Exercise aim: What is needed is a word-for-word copy of the listing below, without pictures.

Data block below:

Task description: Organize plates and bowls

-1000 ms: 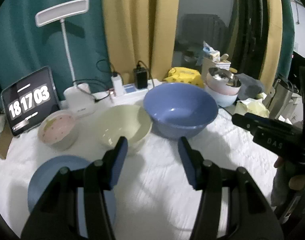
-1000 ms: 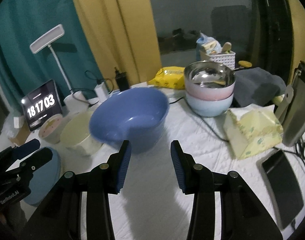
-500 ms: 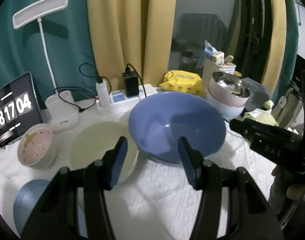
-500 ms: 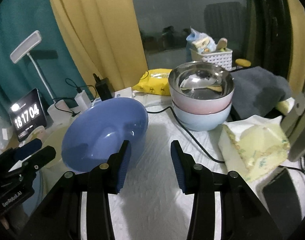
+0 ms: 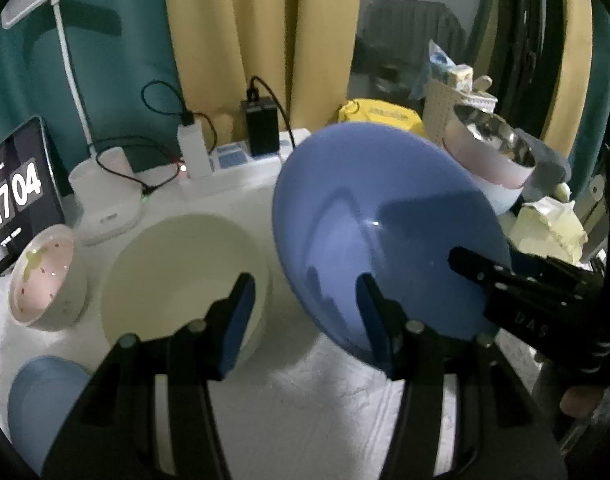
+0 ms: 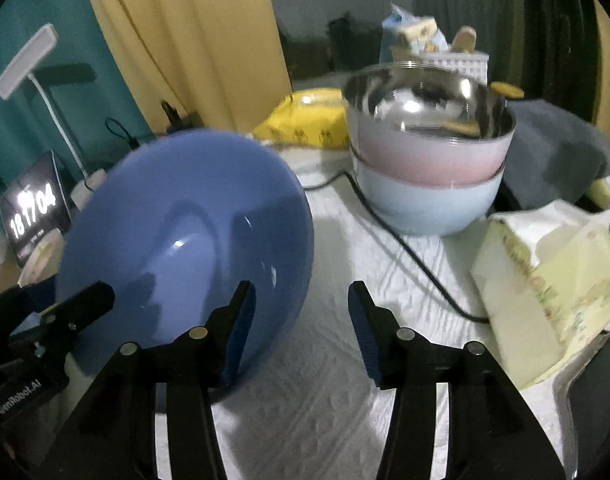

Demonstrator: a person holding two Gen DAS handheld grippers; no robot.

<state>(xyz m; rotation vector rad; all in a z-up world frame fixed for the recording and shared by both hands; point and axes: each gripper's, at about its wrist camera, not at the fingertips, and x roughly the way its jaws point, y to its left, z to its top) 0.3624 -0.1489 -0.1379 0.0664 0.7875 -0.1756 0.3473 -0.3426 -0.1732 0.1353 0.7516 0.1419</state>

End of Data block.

Result for this exercise:
Task description: Organize plates and bowls

-1000 ms: 
-1000 ms: 
-500 ms: 
-500 ms: 
+0 ms: 
+0 ms: 

Demonstrator: a person holding two Gen DAS handheld grippers; no robot.

<state>(xyz m; rotation vector rad; all in a z-up world frame fixed for the recording and shared by both hands; point and axes: each gripper's, at about its wrist camera, not at the fingertips, and x roughly the way its jaws point, y to its left, z to its top) 0.3624 -0.1489 -0.1379 0.0664 0.7875 -0.1756 0.3473 -0.3426 -0.1732 0.1353 0.7516 0.1419</state>

Nothing else remains for this exercise.